> [WORK REQUEST]:
Pull out of the data below the stretch of lines bounded by the one containing "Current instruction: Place" and the one containing "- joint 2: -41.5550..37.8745", both bounds included, unchanged.

DATA EXTRACTS Block Start

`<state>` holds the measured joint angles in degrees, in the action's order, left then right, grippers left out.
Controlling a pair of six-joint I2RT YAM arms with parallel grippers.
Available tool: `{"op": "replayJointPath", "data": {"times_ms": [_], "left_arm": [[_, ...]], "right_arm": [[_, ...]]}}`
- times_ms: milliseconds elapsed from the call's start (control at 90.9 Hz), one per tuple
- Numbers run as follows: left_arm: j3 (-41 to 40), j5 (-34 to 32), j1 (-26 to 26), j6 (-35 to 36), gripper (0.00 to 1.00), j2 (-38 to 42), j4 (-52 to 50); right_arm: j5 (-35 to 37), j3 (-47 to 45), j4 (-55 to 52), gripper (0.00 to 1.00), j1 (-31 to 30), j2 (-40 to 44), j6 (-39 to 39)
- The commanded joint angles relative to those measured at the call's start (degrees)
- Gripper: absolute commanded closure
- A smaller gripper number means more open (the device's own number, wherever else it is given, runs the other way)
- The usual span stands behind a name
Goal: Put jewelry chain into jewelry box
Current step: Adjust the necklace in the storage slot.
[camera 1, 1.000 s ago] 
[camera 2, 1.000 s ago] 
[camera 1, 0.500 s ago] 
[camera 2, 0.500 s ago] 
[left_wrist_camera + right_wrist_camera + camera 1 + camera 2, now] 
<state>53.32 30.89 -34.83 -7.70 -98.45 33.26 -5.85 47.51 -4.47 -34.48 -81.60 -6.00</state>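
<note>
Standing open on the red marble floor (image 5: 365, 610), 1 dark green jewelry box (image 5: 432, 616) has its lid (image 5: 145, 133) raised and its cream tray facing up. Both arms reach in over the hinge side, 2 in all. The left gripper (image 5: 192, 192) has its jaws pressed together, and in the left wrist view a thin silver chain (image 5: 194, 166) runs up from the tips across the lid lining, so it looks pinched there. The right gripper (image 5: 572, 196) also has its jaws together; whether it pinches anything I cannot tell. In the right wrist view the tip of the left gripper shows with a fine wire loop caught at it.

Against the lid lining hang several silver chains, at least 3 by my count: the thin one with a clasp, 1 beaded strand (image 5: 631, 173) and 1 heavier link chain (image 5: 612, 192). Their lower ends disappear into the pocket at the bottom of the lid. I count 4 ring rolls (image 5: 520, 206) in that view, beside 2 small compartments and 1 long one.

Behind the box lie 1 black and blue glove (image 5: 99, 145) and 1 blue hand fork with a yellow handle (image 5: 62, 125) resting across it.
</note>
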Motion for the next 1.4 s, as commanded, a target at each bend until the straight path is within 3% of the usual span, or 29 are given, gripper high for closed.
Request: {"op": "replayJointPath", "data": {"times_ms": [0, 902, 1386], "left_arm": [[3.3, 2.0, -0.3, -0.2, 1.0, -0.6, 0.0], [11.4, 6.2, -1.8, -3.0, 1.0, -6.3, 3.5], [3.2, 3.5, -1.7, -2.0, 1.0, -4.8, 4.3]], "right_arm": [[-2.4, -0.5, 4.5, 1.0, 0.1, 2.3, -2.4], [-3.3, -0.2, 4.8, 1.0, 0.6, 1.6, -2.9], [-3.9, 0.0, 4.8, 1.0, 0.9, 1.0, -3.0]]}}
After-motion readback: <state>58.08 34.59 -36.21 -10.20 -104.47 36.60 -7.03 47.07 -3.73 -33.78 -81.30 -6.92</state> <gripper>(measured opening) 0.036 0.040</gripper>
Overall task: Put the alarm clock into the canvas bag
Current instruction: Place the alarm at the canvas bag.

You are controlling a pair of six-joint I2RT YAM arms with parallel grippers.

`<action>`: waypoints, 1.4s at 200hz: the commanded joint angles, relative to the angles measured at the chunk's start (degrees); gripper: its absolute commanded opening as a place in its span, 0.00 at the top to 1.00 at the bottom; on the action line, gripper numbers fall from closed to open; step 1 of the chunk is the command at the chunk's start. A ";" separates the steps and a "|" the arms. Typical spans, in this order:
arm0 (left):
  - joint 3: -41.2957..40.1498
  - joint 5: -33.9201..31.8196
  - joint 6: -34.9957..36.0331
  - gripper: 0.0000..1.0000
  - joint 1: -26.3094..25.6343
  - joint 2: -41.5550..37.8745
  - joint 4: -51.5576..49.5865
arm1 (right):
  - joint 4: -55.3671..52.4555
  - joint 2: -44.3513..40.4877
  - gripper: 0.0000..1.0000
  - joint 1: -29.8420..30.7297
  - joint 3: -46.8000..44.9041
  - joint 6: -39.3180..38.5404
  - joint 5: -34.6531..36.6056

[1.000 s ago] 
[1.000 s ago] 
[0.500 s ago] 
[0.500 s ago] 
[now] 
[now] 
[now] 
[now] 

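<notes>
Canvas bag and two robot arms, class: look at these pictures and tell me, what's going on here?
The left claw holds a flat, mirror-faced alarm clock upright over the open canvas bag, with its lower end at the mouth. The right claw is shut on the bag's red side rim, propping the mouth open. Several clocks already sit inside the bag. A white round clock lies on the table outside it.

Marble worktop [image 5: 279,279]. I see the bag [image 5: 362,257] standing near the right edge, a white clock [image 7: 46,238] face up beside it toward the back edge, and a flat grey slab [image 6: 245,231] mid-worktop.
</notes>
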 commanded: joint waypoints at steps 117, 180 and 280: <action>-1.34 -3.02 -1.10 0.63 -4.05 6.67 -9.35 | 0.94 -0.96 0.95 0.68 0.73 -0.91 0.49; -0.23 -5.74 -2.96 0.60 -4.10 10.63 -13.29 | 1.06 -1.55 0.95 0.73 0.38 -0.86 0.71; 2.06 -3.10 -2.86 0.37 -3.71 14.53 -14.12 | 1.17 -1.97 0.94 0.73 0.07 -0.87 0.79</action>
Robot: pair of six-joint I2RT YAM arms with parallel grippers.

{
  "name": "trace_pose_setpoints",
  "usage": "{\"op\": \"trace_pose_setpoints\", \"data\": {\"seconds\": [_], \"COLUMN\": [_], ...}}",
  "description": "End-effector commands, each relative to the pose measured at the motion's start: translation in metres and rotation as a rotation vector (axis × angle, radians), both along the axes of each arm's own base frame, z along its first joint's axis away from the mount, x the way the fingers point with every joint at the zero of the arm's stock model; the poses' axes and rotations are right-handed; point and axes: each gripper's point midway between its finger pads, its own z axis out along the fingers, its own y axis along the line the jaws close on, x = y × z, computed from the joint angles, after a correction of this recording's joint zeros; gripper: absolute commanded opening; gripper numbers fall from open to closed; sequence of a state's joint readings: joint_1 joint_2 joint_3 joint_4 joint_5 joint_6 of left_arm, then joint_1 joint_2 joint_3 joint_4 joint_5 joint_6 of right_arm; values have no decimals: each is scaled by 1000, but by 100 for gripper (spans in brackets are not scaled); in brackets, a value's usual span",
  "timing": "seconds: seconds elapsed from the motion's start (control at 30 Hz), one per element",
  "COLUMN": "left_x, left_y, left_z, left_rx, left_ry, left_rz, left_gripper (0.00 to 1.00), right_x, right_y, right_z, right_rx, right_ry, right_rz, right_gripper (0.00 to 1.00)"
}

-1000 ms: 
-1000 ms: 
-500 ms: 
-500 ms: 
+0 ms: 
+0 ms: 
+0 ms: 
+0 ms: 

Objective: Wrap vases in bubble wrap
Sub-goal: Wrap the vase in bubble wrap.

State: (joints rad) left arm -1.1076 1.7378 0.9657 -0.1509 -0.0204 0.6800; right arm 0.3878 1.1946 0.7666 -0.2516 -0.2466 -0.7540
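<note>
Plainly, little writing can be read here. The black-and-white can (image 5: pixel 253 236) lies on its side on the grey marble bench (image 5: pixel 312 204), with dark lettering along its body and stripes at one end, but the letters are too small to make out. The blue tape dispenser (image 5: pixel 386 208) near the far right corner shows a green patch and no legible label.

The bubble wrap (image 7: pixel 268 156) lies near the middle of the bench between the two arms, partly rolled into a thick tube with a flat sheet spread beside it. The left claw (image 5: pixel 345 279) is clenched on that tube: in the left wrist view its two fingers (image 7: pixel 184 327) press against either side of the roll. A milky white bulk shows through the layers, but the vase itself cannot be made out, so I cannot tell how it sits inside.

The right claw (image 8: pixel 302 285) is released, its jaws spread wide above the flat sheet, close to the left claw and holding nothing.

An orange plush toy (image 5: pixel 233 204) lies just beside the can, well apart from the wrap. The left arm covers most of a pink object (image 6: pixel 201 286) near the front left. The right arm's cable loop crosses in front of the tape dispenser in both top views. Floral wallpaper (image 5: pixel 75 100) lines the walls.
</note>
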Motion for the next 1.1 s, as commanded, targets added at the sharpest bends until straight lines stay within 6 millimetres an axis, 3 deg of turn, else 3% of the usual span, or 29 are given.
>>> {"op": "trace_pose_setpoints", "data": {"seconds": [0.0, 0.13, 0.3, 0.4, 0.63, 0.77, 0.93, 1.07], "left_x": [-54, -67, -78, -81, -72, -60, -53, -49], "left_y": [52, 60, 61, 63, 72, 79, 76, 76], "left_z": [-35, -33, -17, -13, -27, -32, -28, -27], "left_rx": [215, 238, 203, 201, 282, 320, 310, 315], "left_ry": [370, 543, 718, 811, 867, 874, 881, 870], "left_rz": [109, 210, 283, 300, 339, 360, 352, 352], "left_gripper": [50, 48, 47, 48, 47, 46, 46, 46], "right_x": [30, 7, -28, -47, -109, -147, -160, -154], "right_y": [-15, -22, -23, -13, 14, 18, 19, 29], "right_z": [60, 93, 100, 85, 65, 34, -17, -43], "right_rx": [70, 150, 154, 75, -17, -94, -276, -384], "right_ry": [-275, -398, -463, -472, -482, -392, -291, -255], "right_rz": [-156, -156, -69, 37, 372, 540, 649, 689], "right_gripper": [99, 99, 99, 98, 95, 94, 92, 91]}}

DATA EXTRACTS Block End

> [EXERCISE OUTPUT]:
Current instruction: Place the alarm at the canvas bag.

You are controlling a pair of six-joint I2RT YAM arms with parallel grippers.

`<action>`: waypoints, 1.4s at 200hz: the commanded joint angles, relative to the angles measured at the chunk's start (degrees); gripper: its absolute commanded opening as a place in its span, 0.00 at the top to 1.00 at the bottom; on the action line, gripper numbers fall from closed to open; step 1 of the chunk is the command at the chunk's start. A ";" separates the steps and a "|" the arms. Typical spans, in this order:
arm0 (left):
  - joint 3: -41.2957..40.1498
  - joint 5: -33.9201..31.8196
  - joint 6: -34.9957..36.0331
  - gripper: 0.0000..1.0000
  - joint 1: -26.3094..25.6343
  - joint 2: -41.5550..37.8745

This output requires nothing more.